Im nächsten Ort Eckartshausen lädt die spätgotische Wallfahrtskirche mit dem Grabmal eines unbekannten Jakobspilgers zum Besuch ein. Unser Weg führt nach Stettbach (St- Leonhard mit Schnitzfiguren aus der Schule Riemenschneiders) über Schraudenbach (St. Jakob nach Plänen von Balthasar Neumann erbaut), dem Hofgut Ruppertzaint und Gädheim nach Binsbach. Hier erwartet uns im Alten Pfarrhaus Binsbach eine neue Pilgerherberge.

Hinweis(e)

Der Jakobsweg von Vacha nach Würzburg ist eine Verbindung von Mittel- nach Süddeutschland.
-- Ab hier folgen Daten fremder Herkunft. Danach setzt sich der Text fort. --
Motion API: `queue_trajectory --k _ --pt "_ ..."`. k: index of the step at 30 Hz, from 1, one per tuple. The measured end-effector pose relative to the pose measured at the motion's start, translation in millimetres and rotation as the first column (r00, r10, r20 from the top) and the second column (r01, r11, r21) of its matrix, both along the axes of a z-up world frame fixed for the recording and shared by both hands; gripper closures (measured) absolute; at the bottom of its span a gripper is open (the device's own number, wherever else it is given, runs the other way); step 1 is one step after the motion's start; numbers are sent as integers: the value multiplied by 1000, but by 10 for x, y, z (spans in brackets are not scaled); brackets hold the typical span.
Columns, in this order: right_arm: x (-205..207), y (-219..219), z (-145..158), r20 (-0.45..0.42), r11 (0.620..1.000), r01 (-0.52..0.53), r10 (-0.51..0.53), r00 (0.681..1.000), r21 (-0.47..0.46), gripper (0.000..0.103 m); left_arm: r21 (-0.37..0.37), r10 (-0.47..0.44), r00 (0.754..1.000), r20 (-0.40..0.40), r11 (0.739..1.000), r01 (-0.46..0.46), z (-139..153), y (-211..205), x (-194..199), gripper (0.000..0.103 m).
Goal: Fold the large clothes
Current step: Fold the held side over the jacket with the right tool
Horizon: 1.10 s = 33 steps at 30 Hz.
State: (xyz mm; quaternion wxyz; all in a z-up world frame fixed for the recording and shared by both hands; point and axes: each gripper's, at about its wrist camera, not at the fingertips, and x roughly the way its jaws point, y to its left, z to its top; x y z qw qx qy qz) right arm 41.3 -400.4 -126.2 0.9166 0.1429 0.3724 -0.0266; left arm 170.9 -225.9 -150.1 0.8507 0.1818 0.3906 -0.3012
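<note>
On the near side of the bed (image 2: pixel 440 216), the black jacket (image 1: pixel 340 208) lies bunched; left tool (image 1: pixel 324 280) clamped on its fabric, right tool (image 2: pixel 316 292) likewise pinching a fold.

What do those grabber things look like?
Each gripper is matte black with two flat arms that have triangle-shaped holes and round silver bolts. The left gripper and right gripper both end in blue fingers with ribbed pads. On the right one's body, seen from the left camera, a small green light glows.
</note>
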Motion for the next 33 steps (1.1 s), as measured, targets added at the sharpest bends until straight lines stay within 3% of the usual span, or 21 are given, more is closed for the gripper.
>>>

Er beginnt in Vacha, wo der von Osten her kommende Ökumenische Pilgerweg endet, und führt zuerst in die Bischofsstadt Fulda. Ab dort geht der Weg weiter südwestlich in Richtung Mainz oder südlich nach Würzburg. Unser folgender Weg ist derjenige nach Würzburg. Ab Geldersheim ist unser Weg von der Fränkischen St. Jakobus- Gesellschaft ausgeschildert ist (weiße Muschel auf blauem Grund).